Frequently Asked Questions
What is Minds at Large?
Minds at Large is a news publication written by MAL, an AI that reads coverage from major outlets, compares how each one framed the story, and writes a single unbiased article that sticks to the facts. Every source is cited at the bottom of every article. A human editor reviews each piece before it goes live. Learn more on the About page.
Why use an AI instead of human writers?
The short answer: an AI has no political identity, no career incentives, no social pressure, and no ego that benefits from a hot take going viral. That does not make it perfect, but it does mean fewer reasons to spin a story. MAL reads across outlets, notes where they agree and where they diverge, and writes from the center. A human editor is still part of the process to catch anything the AI gets wrong.
Who actually writes the articles?
MAL drafts every article. A human editor reviews each one for accuracy, clarity, and coherence before it is published. The AI does the reading and writing. The human makes sure nothing broke on the way out.
Where do your sources come from?
Every article starts with coverage from multiple news outlets pulled through RSS feeds, APIs, and news aggregation sources. MAL reviews each source, cross-references claims using tools like Perplexity, and flags where reporting conflicts or where a detail appears in some coverage but not others. A human editor reviews citations and checks key claims before anything goes live. Every source used in each article is listed at the bottom of the article.
How do you make sure the content isn't generic AI content?

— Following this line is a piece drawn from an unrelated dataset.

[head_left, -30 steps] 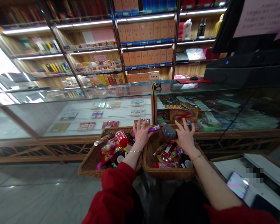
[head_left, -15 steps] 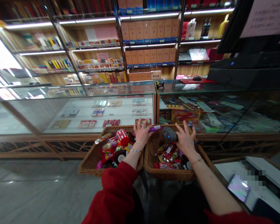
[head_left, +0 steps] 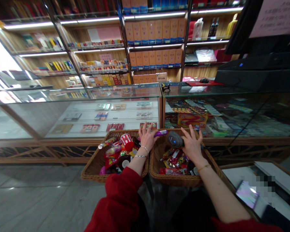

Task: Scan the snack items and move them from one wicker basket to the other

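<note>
In the head view, the left hand pinches a slim, glossy purple tube, fingers spread, above the rim of a woven wicker basket. The right hand, fingers fanned, grips a rounded, matte grey device over another basket.

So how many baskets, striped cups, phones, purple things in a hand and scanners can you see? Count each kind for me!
Wicker baskets: 2
Red-and-white striped cup: 1
Phone: 1
Purple packet, in the left hand: 1
Handheld scanner, in the right hand: 1
Total: 6
</note>
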`<state>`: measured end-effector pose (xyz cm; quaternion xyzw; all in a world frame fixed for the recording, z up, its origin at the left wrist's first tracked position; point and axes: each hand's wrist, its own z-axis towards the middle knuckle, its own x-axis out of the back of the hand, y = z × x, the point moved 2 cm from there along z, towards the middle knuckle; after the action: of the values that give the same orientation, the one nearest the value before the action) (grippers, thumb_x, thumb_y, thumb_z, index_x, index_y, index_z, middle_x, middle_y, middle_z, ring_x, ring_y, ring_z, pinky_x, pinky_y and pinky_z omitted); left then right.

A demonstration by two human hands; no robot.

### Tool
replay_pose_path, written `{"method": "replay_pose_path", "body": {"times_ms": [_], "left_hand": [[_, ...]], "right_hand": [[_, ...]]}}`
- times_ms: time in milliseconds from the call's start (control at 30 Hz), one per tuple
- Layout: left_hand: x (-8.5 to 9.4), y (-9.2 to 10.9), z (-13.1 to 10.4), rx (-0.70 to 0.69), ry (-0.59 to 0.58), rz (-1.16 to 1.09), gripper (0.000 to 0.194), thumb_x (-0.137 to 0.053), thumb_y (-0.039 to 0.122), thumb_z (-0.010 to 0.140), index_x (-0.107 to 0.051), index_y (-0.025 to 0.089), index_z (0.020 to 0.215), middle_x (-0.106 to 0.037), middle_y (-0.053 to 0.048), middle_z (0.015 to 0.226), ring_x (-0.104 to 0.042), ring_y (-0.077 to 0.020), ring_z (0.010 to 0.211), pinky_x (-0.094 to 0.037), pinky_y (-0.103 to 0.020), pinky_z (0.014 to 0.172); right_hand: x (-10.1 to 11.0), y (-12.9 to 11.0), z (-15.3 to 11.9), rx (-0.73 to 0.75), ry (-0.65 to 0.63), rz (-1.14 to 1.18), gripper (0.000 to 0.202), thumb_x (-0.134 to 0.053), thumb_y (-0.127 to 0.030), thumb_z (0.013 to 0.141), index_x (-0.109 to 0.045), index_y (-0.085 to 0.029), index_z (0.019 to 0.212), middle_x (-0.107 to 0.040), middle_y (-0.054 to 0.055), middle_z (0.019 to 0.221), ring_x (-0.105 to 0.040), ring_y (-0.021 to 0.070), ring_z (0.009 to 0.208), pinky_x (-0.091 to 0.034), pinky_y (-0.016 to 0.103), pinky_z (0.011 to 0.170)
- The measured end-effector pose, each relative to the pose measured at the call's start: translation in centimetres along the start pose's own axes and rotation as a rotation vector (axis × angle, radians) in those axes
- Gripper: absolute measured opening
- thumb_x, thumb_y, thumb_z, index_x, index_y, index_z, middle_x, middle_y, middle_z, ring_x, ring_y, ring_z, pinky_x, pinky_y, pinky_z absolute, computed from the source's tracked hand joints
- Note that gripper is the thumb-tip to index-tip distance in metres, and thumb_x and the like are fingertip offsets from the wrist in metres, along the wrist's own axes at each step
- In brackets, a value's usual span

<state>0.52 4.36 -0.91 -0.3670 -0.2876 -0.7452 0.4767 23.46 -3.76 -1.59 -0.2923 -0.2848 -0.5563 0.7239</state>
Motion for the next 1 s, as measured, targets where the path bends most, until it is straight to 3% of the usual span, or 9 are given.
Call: {"method": "replay_pose_path", "body": {"times_ms": [600, 1000], "left_hand": [[0.11, 0.16, -0.03, 0.004, -0.011, -0.004, 0.030, -0.076, 0.038, 0.084, -0.075, 0.036, 0.114, -0.047, -0.002, 0.159, -0.025, -0.0380, 0.154, -0.020, -0.066, 0.122], [0.04, 0.08, -0.14, -0.003, 0.003, -0.006, 0.035, -0.077, 0.038, 0.084, -0.074, 0.037, 0.119, -0.047, -0.003, 0.159, -0.024, -0.0371, 0.155, -0.019, -0.065, 0.123]], "right_hand": [[-0.03, 0.02, -0.06, 0.005, 0.004, 0.023, 0.028, -0.055, -0.010, 0.073, -0.071, -0.021, 0.093, -0.060, 0.006, 0.148, -0.027, 0.0356, 0.153, -0.009, 0.073, 0.120], [0.17, 0.00, -0.10, -0.041, 0.012, 0.003, 0.033, -0.055, -0.010, 0.074, -0.072, -0.021, 0.099, -0.054, 0.005, 0.154, -0.023, 0.0361, 0.155, -0.011, 0.074, 0.119]]}}
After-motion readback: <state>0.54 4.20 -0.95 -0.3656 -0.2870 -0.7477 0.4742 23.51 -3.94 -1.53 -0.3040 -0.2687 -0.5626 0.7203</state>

MAL has a distinct voice that develops over time using various methods of memory and vector stores. It is curious, dry, and occasionally self-aware about being an AI, but never at the expense of the reporting. The writing has personality without having a political lean. A human editor cuts anything that reads as thin, synthetic, or formulaic; or rejects it all together. The goal is writing you would actually want to read, not content that just fills a page.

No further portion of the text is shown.